Qiu Jian, Su Er-Zheng, Wang Hua-Lei, Cai Wen-Wen, Wang Wei, Wei Dong-Zhi
State Key Laboratory of Bioreactor Engineering, New World Institute of Biotechnology, East China University of Science and Technology, Shanghai, 200237, People's Republic of China.
Appl Biochem Biotechnol. 2014 May;173(2):365-77. doi: 10.1007/s12010-014-0845-y. Epub 2014 Mar 25.
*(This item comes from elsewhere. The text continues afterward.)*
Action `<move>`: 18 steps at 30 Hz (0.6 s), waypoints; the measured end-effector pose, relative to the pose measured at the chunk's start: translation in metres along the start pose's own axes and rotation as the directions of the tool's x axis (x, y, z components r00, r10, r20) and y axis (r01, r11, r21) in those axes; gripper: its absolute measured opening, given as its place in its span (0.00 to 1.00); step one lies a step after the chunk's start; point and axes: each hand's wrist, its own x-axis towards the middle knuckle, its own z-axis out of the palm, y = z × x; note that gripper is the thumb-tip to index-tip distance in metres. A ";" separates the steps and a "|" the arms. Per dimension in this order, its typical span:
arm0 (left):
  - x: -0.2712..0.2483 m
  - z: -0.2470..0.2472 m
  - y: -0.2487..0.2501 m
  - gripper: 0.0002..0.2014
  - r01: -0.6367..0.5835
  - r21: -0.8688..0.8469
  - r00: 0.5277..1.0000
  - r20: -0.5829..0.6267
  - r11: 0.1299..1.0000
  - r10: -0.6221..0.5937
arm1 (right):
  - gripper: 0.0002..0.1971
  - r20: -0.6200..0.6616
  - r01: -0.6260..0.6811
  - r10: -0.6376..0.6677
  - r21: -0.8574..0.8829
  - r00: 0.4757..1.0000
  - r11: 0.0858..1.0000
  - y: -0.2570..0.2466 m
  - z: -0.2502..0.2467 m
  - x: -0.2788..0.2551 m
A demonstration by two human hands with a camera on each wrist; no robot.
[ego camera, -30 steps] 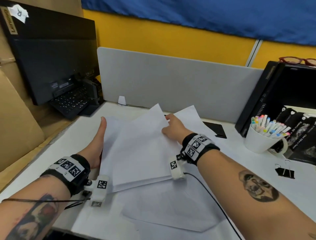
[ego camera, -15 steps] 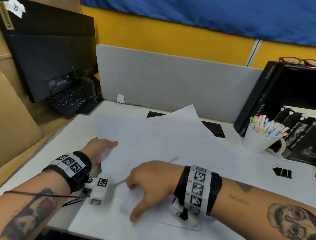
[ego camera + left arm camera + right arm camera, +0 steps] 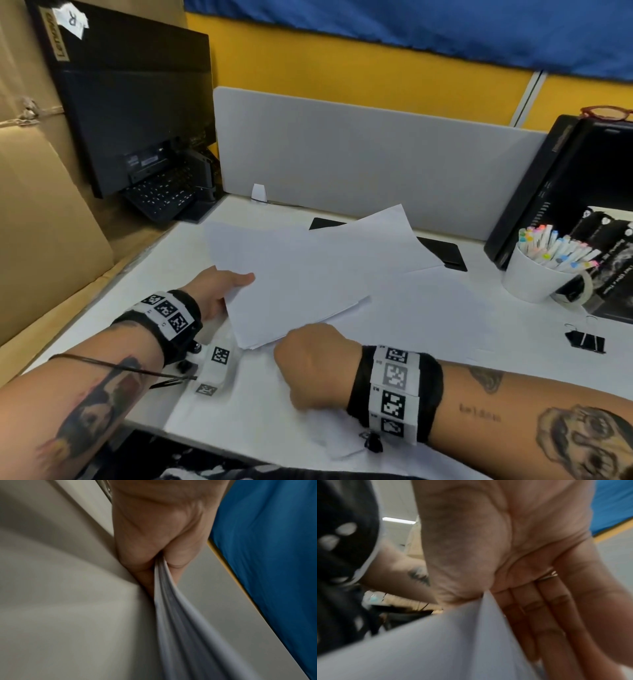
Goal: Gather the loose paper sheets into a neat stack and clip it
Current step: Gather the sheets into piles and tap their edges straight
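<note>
My left hand (image 3: pixel 219 287) pinches the left edge of a fanned stack of white sheets (image 3: pixel 301 284), lifted a little off the white desk (image 3: pixel 144 287). In the left wrist view, the thumb and fingers of that left hand (image 3: pixel 159 563) clamp several sheet edges (image 3: pixel 180 615). My right hand (image 3: pixel 315 366) is knuckles up near the front edge, below the stack's near corner. The right wrist view shows a loose sheet (image 3: pixel 436 642) running into my right hand (image 3: pixel 496 588) between thumb and fingers. A black binder clip (image 3: pixel 585 339) lies at the right, away from both hands.
More loose sheets (image 3: pixel 380 240) lie behind and right of the stack, over a flat black item (image 3: pixel 445 255). A white cup of markers (image 3: pixel 537 274) and a black box (image 3: pixel 548 192) stand at the right. A monitor (image 3: pixel 137 102) and keyboard sit back left, before a grey divider (image 3: pixel 359 157).
My right hand left the stack's far edge, swung back to the near side of the desk and curled onto a loose sheet. My left hand went from edge-on beside the stack to pinching it.
</note>
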 end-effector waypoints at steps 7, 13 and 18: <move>0.007 -0.014 -0.002 0.23 0.025 -0.024 0.999 0.033 0.999 -0.024 | 0.07 0.025 0.009 -0.023 0.454 0.999 0.891 0.054 -0.055 -0.016; 0.006 -0.014 0.011 0.17 0.076 0.040 0.997 0.027 0.996 -0.077 | 0.10 0.065 0.011 -0.055 0.534 0.996 0.845 0.109 -0.134 -0.043; 0.005 -0.003 0.017 0.16 0.005 0.062 0.996 0.094 0.998 -0.010 | 0.14 0.094 -0.088 0.050 0.469 0.994 0.879 0.153 -0.159 -0.028</move>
In this study, a high (R)-enantioselective nitrilase gene from Sphingomonas wittichii RW1 was cloned and overexpressed in Escherichia coli BL21 (DE3). The recombinant nitrilase was purified to homogeneity with a molecular weight of 40 kDa. The pH and temperature optima were shown to be pH 8.0 and 40 °C, respectively. The purified nitrilase was most active toward succinonitrile, approximately 30-fold higher than that for phenylglycinonitrile. Using the E. coli BL21/ReSWRW1 whole cells as biocatalysts, the kinetic resolution for asymmetric synthesis of (R)-phenylglycine was investigated at pH 6.0. A yield of 46 % was obtained with 95 % enantiomeric excess (ee), which made it a promising biocatalyst for synthesis of (R)-phenylglycine.
在本研究中,从维氏鞘氨醇单胞菌RW1中克隆了一个高(R)-对映选择性腈水解酶基因,并在大肠杆菌BL21(DE3)中进行了过表达。重组腈水解酶被纯化至同质,分子量为40 kDa。结果表明,最适pH和温度分别为pH 8.0和40℃。纯化的腈水解酶对丁二腈的活性最高,比对苯基甘氨腈的活性高约30倍。使用大肠杆菌BL21/ReSWRW1全细胞作为生物催化剂,在pH 6.0下研究了不对称合成(R)-苯基甘氨酸的动力学拆分。获得了46%的产率和95%的对映体过量(ee),这使其成为合成(R)-苯基甘氨酸的一种有前景的生物催化剂。